• Required work: Give all the lines below again, exactly, with no pictures.

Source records
□ □ □ □
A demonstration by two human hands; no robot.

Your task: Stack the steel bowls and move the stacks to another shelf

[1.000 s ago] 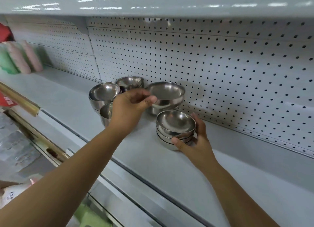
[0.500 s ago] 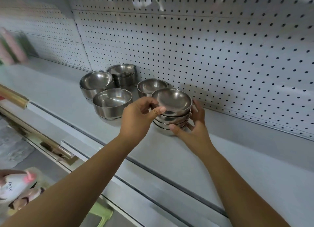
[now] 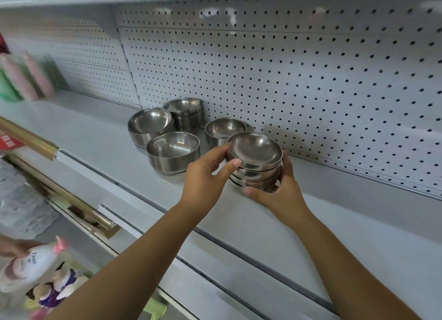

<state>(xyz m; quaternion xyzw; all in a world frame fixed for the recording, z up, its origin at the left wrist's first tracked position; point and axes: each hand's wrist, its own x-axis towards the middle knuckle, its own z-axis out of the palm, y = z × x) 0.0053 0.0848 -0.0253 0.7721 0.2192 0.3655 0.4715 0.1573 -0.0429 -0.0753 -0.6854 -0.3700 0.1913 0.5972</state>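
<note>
Near the back edge of the pale grey metal shelf (image 3: 114, 137), beside the white pegboard wall (image 3: 311, 85), stood a stack of shallow round steel bowls (image 3: 254, 163). Both hands gripped it: the left hand (image 3: 205, 178) pinched the top bowl's rim between thumb and fingers, while the right hand (image 3: 278, 188) cupped the stack's lower bowls, thumb in front, fingers curled behind. Further left along the back edge sat four deeper steel bowls (image 3: 173, 149), close together. A white pump bottle (image 3: 31, 264) showed at the lower left.
</note>
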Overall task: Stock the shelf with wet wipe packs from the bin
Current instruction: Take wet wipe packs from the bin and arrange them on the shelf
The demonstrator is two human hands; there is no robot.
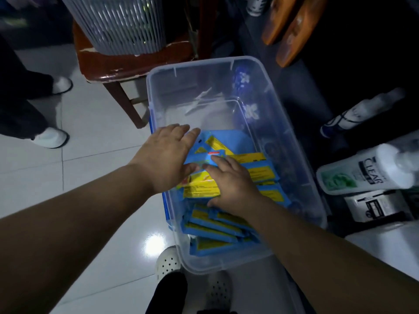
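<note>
Hands reach together into one clear plastic bin standing on the tiled floor. The left hand lies nearly flat, fingers straight, over the far edge of the top pack, its thumb against the near side. The right hand is spread, fingers relaxed, pressing on the packs beneath, its index tip touching that top pack. The blue and yellow wet wipe packs fill the near half of the bin in overlapping layers; at least eight show, the exact count unclear.
</note>
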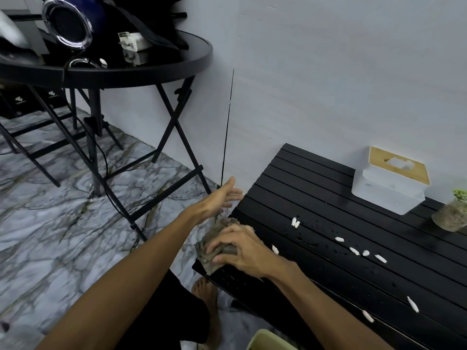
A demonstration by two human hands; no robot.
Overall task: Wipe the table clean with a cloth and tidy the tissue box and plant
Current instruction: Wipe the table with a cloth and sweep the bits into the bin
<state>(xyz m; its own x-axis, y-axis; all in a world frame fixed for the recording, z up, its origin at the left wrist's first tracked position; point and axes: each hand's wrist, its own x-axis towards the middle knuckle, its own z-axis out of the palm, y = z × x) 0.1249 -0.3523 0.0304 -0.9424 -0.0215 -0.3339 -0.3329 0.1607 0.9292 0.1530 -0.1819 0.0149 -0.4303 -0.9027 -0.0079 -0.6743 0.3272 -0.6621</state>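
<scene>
A low black slatted table (pixel 316 188) stands against the wall at the right. My right hand (pixel 240 250) presses a grey cloth (pixel 212 245) onto the table's near left corner. My left hand (pixel 217 199) hovers open just beyond the table's left edge, fingers spread, holding nothing. Several white paper scraps (pixel 353 250) and water drops lie scattered over the slats. A white tissue box with a wooden lid (pixel 389 183) sits at the back by the wall. A small plant in a glass pot (pixel 452 213) stands to its right, cut off by the frame edge.
A round black folding table (pixel 141 66) with a speaker and clutter stands at the upper left, its crossed legs and a cable reaching the marble floor. My bare foot (pixel 207 296) is beside the low table. A pale green bin rim (pixel 267 339) shows at the bottom.
</scene>
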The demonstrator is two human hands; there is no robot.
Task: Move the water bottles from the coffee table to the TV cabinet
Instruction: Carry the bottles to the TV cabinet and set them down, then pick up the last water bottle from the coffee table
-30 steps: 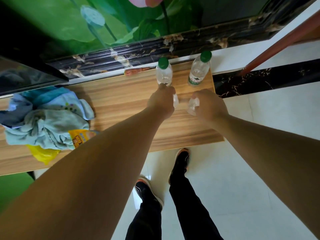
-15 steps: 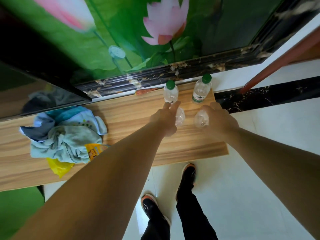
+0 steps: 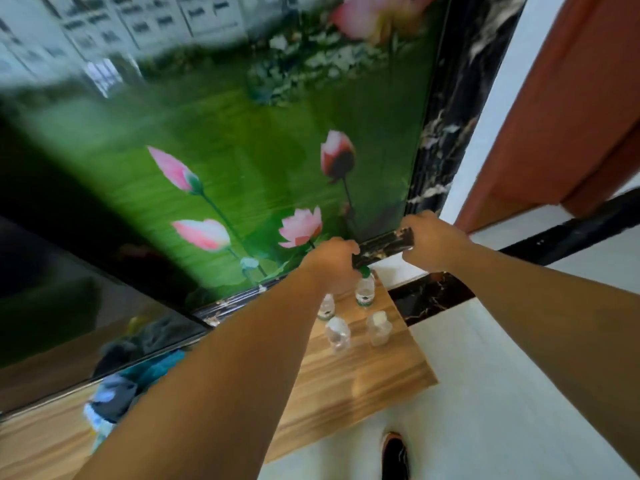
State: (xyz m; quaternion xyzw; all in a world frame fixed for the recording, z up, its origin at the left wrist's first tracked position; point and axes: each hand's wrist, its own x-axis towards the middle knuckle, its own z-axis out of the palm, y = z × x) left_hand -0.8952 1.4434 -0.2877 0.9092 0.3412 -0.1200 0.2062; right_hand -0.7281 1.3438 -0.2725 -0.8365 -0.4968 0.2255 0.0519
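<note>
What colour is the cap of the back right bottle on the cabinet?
Green, on the clear plastic water bottle at the back right; only the head view shows it.

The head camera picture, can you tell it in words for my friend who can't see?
Four water bottles stand on the wooden TV cabinet. The left hand and right hand hang empty above them, before a lotus-flower wall picture.
</note>
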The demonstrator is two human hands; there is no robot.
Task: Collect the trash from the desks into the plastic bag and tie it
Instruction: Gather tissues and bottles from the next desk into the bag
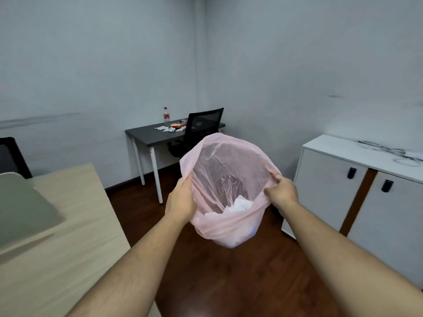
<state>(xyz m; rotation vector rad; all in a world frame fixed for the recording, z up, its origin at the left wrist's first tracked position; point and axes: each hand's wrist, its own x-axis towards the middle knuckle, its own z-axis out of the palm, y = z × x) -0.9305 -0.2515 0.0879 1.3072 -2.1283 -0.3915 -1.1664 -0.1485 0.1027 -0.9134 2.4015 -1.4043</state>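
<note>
A pink translucent plastic bag [229, 227] hangs in front of me with its mouth held wide. My left hand [180, 200] grips the left rim and my right hand [282, 189] grips the right rim. White crumpled paper [238, 205] lies in the bottom of the bag. Across the room a dark desk [146, 135] carries a plastic bottle with a red cap [166, 116], white crumpled tissues [168, 128] and an orange snack wrapper [177, 125].
A black mesh chair [202, 126] stands at the dark desk. A light wooden desk [75, 213] with a closed laptop [20, 207] is at my left. At the right stands a white cabinet [357, 186] with cables on top. Dark wooden floor [251, 282] lies between.
</note>
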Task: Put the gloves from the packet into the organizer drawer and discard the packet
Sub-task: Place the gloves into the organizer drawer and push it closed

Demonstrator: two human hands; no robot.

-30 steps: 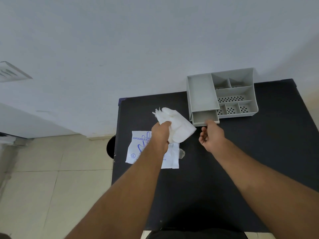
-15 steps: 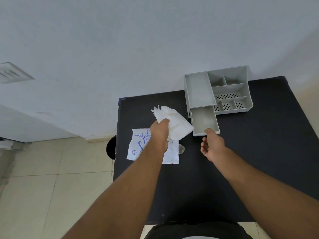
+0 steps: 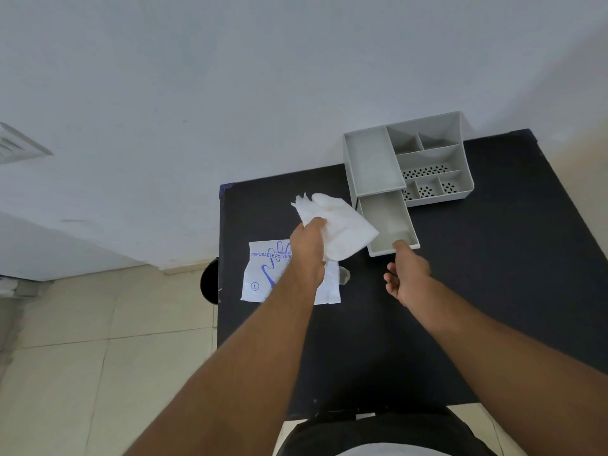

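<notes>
My left hand point(image 3: 307, 250) is shut on a bundle of white gloves point(image 3: 342, 225), held just left of the open drawer point(image 3: 388, 218). The drawer is pulled far out of the grey organizer point(image 3: 371, 159) and has nothing in it. My right hand point(image 3: 406, 274) sits in front of the drawer with one fingertip on its front lip and the other fingers loosely apart. The white packet point(image 3: 263, 274) with blue print lies flat on the black table point(image 3: 493, 274), partly under my left wrist.
The organizer stands at the table's far edge against the white wall, with several empty compartments point(image 3: 427, 166). A small clear scrap point(image 3: 344, 275) lies beside the packet. A dark round object point(image 3: 209, 281) sits off the table's left edge over the tiled floor.
My right hand pulled the drawer from nearly closed to far out, then stayed at its front. My left hand kept the gloves almost in place beside it.
</notes>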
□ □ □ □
• Solution:
A demonstration by two human hands; no robot.

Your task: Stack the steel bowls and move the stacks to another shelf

[1.000 s ago] 
[0.500 s ago] 
[now] 

<state>(xyz m; quaternion xyzw; all in a world frame fixed for the recording, z up, its origin at the left wrist's first tracked position; point and axes: each hand's wrist, its own x-axis towards the middle knuckle, its own z-axis out of the palm, y = z × x) 0.0053 0.0848 -0.0253 0.7721 0.2192 0.3655 0.4715 0.1573 -0.0429 -0.0753 -0.6854 -0.3700 0.1913 0.5972</state>
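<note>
Near the back edge of the pale grey metal shelf (image 3: 114, 137), beside the white pegboard wall (image 3: 311, 85), stood a stack of shallow round steel bowls (image 3: 254, 163). Both hands gripped it: the left hand (image 3: 205, 178) pinched the top bowl's rim between thumb and fingers, while the right hand (image 3: 278, 188) cupped the stack's lower bowls, thumb in front, fingers curled behind. Further left along the back edge sat four deeper steel bowls (image 3: 173, 149), close together. A white pump bottle (image 3: 31, 264) showed at the lower left.
</note>
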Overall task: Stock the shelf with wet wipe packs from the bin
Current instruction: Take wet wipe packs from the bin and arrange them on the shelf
The demonstrator is two human hands; there is no robot.
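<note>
Hands reach together into one clear plastic bin standing on the tiled floor. The left hand lies nearly flat, fingers straight, over the far edge of the top pack, its thumb against the near side. The right hand is spread, fingers relaxed, pressing on the packs beneath, its index tip touching that top pack. The blue and yellow wet wipe packs fill the near half of the bin in overlapping layers; at least eight show, the exact count unclear.
</note>
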A demonstration by two human hands; no robot.
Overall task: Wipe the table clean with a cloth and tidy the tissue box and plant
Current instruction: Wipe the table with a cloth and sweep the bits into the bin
<state>(xyz m; its own x-axis, y-axis; all in a world frame fixed for the recording, z up, its origin at the left wrist's first tracked position; point and axes: each hand's wrist, its own x-axis towards the middle knuckle, its own z-axis out of the palm, y = z × x) 0.1249 -0.3523 0.0304 -0.9424 -0.0215 -0.3339 -0.3329 0.1607 0.9292 0.1530 -0.1819 0.0149 -0.4303 -0.9027 -0.0079 -0.6743 0.3272 -0.6621</state>
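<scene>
A low black slatted table (pixel 316 188) stands against the wall at the right. My right hand (pixel 240 250) presses a grey cloth (pixel 212 245) onto the table's near left corner. My left hand (pixel 217 199) hovers open just beyond the table's left edge, fingers spread, holding nothing. Several white paper scraps (pixel 353 250) and water drops lie scattered over the slats. A white tissue box with a wooden lid (pixel 389 183) sits at the back by the wall. A small plant in a glass pot (pixel 452 213) stands to its right, cut off by the frame edge.
A round black folding table (pixel 141 66) with a speaker and clutter stands at the upper left, its crossed legs and a cable reaching the marble floor. My bare foot (pixel 207 296) is beside the low table. A pale green bin rim (pixel 267 339) shows at the bottom.
</scene>
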The demonstrator is two human hands; there is no robot.
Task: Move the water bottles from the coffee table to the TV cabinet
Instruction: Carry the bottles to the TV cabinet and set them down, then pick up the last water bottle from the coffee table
-30 steps: 
-15 steps: 
+0 steps: 
State: (xyz m; quaternion xyzw; all in a world frame fixed for the recording, z up, its origin at the left wrist's first tracked position; point and axes: each hand's wrist, its own x-axis towards the middle knuckle, its own z-axis out of the palm, y = z × x) left_hand -0.8952 1.4434 -0.2877 0.9092 0.3412 -0.1200 0.2062; right_hand -0.7281 1.3438 -0.2725 -0.8365 -0.4968 0.2255 0.0519
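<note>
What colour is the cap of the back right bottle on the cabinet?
Green, on the clear plastic water bottle at the back right; only the head view shows it.

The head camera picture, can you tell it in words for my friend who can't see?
Four water bottles stand on the wooden TV cabinet. The left hand and right hand hang empty above them, before a lotus-flower wall picture.
</note>
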The demonstrator is two human hands; there is no robot.
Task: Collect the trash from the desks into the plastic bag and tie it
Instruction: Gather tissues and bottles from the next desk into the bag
<state>(xyz m; rotation vector rad; all in a world frame fixed for the recording, z up, its origin at the left wrist's first tracked position; point and axes: each hand's wrist, its own x-axis towards the middle knuckle, its own z-axis out of the palm, y = z × x) -0.9305 -0.2515 0.0879 1.3072 -2.1283 -0.3915 -1.1664 -0.1485 0.1027 -0.9134 2.4015 -1.4043</state>
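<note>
A pink translucent plastic bag [229, 227] hangs in front of me with its mouth held wide. My left hand [180, 200] grips the left rim and my right hand [282, 189] grips the right rim. White crumpled paper [238, 205] lies in the bottom of the bag. Across the room a dark desk [146, 135] carries a plastic bottle with a red cap [166, 116], white crumpled tissues [168, 128] and an orange snack wrapper [177, 125].
A black mesh chair [202, 126] stands at the dark desk. A light wooden desk [75, 213] with a closed laptop [20, 207] is at my left. At the right stands a white cabinet [357, 186] with cables on top. Dark wooden floor [251, 282] lies between.
</note>
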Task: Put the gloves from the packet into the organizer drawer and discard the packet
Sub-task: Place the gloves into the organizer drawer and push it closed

Demonstrator: two human hands; no robot.

-30 steps: 
-15 steps: 
+0 steps: 

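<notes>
My left hand point(image 3: 307, 250) is shut on a bundle of white gloves point(image 3: 342, 225), held just left of the open drawer point(image 3: 388, 218). The drawer is pulled far out of the grey organizer point(image 3: 371, 159) and has nothing in it. My right hand point(image 3: 406, 274) sits in front of the drawer with one fingertip on its front lip and the other fingers loosely apart. The white packet point(image 3: 263, 274) with blue print lies flat on the black table point(image 3: 493, 274), partly under my left wrist.
The organizer stands at the table's far edge against the white wall, with several empty compartments point(image 3: 427, 166). A small clear scrap point(image 3: 344, 275) lies beside the packet. A dark round object point(image 3: 209, 281) sits off the table's left edge over the tiled floor.
My right hand pulled the drawer from nearly closed to far out, then stayed at its front. My left hand kept the gloves almost in place beside it.
</notes>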

The requested output is complete.